The thoughts inventory accompanies this exploration of alcoholism as you collect different thoughts by playing the game. From those black thoughts that creep in at the worst possible times to thoughts of fear or love, access to a character's psyche in this manner facilitates an exploration that can, at times, strike worryingly close to home.
Rather than leaning on tired old tropes of dead wives and missing children, Kurvitz says he wants to tackle "whatever the opposite of outlandish is". He concedes that tragedies like these are no less painful for the people who live through them, but are far from a universal experience.
"Can man come up with a way of reproducing and meeting a mate that doesn't [involve] eight litres of wine on the table? These are challenges that are yet to be matched"
"The actual ravages that [people] meet are economic, personnel," says Kurvitz. "The wearing away of dreams, slowing succumbing to alcoholism and mostly just heartbreak and disappointment in human beings...
"It's also quite possible to be mourning the passing of someone who is still living, which is what literally every one of us has [done] at some point in life. Some things end and we just don't want them to. But people make decisions, they leave each other's side. Friends will leave you, lovers will leave you -- they won't die and leave behind the video tape produced by Dead Wife Pictures Presents, running around the building with French curtains.

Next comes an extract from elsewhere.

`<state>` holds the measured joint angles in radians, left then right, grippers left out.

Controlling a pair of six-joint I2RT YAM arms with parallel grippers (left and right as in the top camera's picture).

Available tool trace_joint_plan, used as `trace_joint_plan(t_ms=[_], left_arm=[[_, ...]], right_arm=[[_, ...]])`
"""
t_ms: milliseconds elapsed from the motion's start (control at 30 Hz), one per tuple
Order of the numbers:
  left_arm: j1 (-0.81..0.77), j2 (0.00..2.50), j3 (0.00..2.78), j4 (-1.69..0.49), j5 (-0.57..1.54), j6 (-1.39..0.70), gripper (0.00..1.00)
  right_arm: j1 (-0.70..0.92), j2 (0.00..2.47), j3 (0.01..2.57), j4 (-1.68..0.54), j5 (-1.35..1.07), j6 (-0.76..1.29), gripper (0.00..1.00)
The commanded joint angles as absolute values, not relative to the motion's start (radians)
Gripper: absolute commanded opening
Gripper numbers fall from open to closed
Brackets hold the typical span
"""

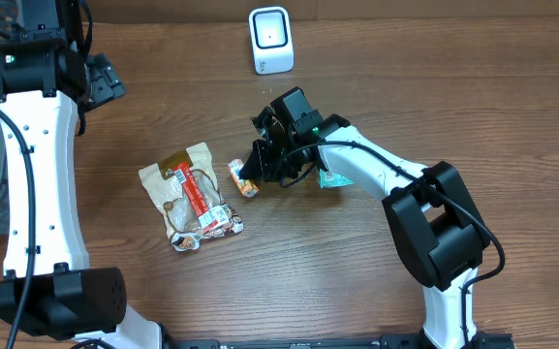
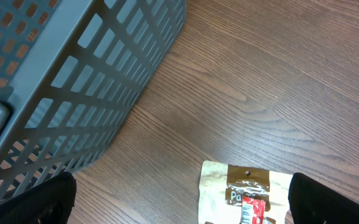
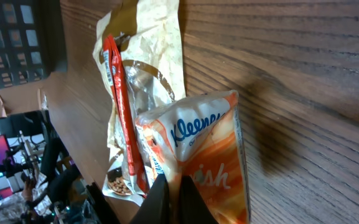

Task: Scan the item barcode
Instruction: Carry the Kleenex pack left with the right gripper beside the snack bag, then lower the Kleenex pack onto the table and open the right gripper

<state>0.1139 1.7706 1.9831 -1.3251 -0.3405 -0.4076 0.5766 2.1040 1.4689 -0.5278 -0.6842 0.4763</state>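
Right hand (image 3: pixel 168 191) is gripping the orange-and-white Kleenex tissue pack (image 3: pixel 207 155) with fingers closed on it, near the centre of the brown wooden worktop (image 1: pixel 357 281). It is just at 3 o'clock of the beige, clear-windowed snack pouch (image 1: pixel 187 189). White box-shaped scanner (image 1: pixel 270 40) is standing at 12 o'clock. Left hand (image 1: pixel 105 80) is hanging wide apart.

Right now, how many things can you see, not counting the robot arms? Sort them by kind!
Tissue packs: 1
Snack bags: 1
Scanners: 1
Baskets: 1
Teal items, mostly hidden under the arm: 1
Total: 5
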Motion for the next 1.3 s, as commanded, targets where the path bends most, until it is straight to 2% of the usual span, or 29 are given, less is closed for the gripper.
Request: trace_joint_plan(t_ms=[0,367,1267], left_arm=[[0.115,1.745,2.003,-1.328,-0.339,-0.396,1.0],[0.115,1.745,2.003,-1.328,-0.339,-0.396,1.0],[0.115,1.745,2.003,-1.328,-0.34,-0.396,1.0]], right_arm=[[0.579,2.104,1.486,-0.52,-0.698,0.498,0.04],[0.579,2.104,1.414,-0.415,-0.722,0.536,0.04],[0.602,2.104,1.36,-0.385,-0.622,0.535,0.05]])
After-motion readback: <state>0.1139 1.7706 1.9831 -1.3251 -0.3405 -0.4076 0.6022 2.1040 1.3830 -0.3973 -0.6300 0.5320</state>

They leave behind a giant fucking mess of shit in your head, an e-mail correspondence you never want to look at again, and just diminished faith in humanity."
Throughout our interview, Kurvitz is quick to make jokes and see the bleak, comic side of things; he argues that it's impossible not to tinge tragedy with comedy.
"If you really, really face down the situation, if you really get to the dark of it, it always produces a hollow laughter," he says. "I think truth sounds like some kind of hollow laughter... What I think I'm saying is humor doesn't lighten things in life. Maybe it makes them even darker. Maybe it's not your friend."
With only a demo of Disco Elysium available, it's too early to tell how well Kurvitz and ZA/UM have tackled the grim realities of alcoholism, but the attempt to pry open the mind of an alcoholic and play it as something other than a punchline is further evidence of an industry that is continually trying to grow.